=== WHAT YOU NEED TO DO ===
Nothing but the lines from the one with "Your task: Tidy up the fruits" through the end of the listing below should appear in your reply, each copied exactly.
[[ GIVEN MATERIAL open ]]
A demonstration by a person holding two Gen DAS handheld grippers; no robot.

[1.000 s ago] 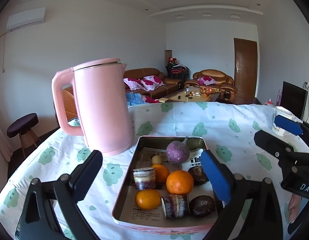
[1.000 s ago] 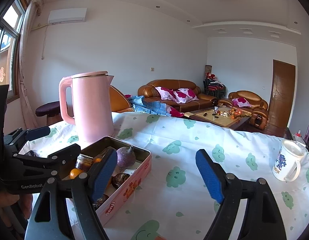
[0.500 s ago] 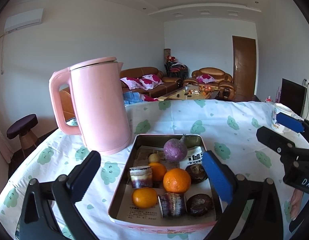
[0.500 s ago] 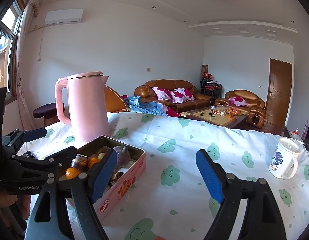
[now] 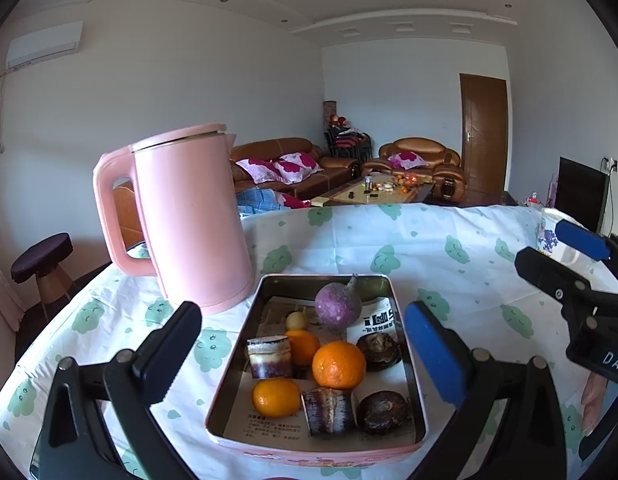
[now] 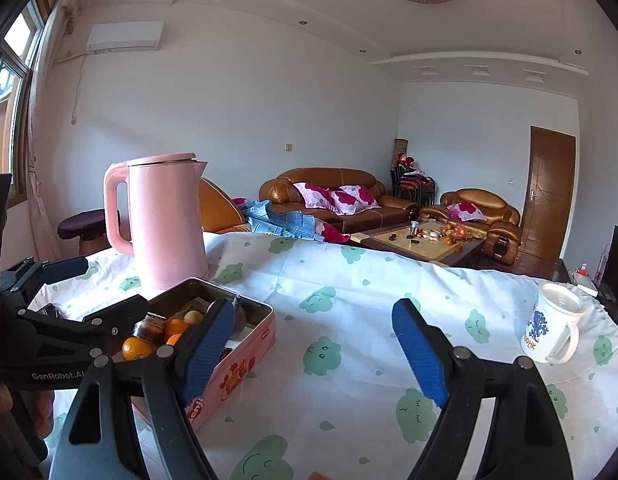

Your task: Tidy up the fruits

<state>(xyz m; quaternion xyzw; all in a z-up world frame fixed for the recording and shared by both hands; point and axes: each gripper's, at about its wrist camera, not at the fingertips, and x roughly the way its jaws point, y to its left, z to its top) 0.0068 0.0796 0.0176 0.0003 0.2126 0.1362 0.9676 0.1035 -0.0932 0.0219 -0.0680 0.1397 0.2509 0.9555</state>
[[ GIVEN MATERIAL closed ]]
=== ANSWER BELOW ===
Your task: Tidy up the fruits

<state>(xyz m; quaternion xyzw; all in a z-up world frame fixed for the recording and shared by both hands; point and axes: each gripper's, at about its wrist camera, not at the fingertips, and x roughly the way its jaws point, y to its left, z to its top) 0.0068 0.0796 0.0176 0.0003 0.2126 0.1362 0.9676 0.1035 -0.0932 0.0219 -0.0680 0.1397 0.2509 0.9555</state>

No further response is required.